# Ebay now charging import fee.



## drmike (Apr 9, 2015)

I was looking at surge power strips to finish off my current workspace.

Seller in California, so same country.

Ebay showing additional surcharge to purchase from such company:

Import charges:


$9.33 (amount confirmed at checkout) 

No additional import charges on delivery





Anyone seen this sort of thing yet on Ebay?

Seeing other oddball fees on Ebay lately also.


----------



## drmike (Apr 9, 2015)

... and I just realized my VPN tonight is living in Canada ... so, Ebay not logged in assumed I am in Canada.

Canada charges import taxes like this for products bought from US sellers?  Hefty.


----------



## Amitz (Apr 9, 2015)

drmike said:


> ... and I just realized my VPN tonight is living in Canada ... so, Ebay not logged in assumed I am in Canada.
> 
> 
> Canada charges import taxes like this for products bought from US sellers?  Hefty.

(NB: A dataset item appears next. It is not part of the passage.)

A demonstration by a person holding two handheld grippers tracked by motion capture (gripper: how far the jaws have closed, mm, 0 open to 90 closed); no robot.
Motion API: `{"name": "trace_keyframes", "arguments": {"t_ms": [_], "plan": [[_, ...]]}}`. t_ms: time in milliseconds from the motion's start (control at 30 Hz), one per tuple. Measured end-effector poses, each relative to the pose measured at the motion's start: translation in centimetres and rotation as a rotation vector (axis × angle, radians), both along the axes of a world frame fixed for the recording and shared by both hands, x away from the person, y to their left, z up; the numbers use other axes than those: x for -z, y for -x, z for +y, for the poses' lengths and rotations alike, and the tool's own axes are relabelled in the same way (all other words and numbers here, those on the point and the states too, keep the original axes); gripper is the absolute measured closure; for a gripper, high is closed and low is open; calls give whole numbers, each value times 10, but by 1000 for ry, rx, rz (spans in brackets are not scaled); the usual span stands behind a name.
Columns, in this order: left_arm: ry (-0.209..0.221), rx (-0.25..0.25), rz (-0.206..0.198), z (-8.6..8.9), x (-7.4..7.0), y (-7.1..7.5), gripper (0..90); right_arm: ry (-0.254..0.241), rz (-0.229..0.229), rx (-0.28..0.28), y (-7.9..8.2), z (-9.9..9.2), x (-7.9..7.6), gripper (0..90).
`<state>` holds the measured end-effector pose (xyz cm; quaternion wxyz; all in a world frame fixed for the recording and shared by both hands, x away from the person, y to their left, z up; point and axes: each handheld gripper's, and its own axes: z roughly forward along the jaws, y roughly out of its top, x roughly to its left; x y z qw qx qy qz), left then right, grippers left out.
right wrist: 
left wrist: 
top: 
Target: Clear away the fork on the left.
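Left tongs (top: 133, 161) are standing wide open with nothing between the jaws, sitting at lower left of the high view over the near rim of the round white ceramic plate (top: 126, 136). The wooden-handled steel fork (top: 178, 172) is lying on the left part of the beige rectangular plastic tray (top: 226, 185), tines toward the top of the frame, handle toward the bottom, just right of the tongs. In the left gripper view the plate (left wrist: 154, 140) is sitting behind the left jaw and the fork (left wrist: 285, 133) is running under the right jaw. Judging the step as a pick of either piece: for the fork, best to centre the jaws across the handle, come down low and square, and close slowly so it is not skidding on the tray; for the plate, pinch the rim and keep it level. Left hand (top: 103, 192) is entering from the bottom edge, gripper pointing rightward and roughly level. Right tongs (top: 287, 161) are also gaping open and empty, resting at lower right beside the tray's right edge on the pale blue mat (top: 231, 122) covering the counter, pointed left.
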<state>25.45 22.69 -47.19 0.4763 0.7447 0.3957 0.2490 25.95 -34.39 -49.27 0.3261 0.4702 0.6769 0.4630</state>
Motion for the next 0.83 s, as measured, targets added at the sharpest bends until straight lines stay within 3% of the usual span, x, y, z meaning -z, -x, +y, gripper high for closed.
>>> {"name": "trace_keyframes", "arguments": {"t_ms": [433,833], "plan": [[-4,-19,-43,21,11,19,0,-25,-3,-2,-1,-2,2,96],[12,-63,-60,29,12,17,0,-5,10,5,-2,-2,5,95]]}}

There is so much one can learn about others countries and their version of french fries when using a VPN. It's like travelling, just without the hassle! ;-)


----------



## expertvm (Apr 9, 2015)

If the value of the purchase is higher than the country free import tax range, then you will be charged. Ebay actually helps to collect the tax in advance such that customs clearance will be smooth sailing.

Had a tough time clearing customs in our new Asia location deployment recently. We had goods held at customs due to import tax issues.


----------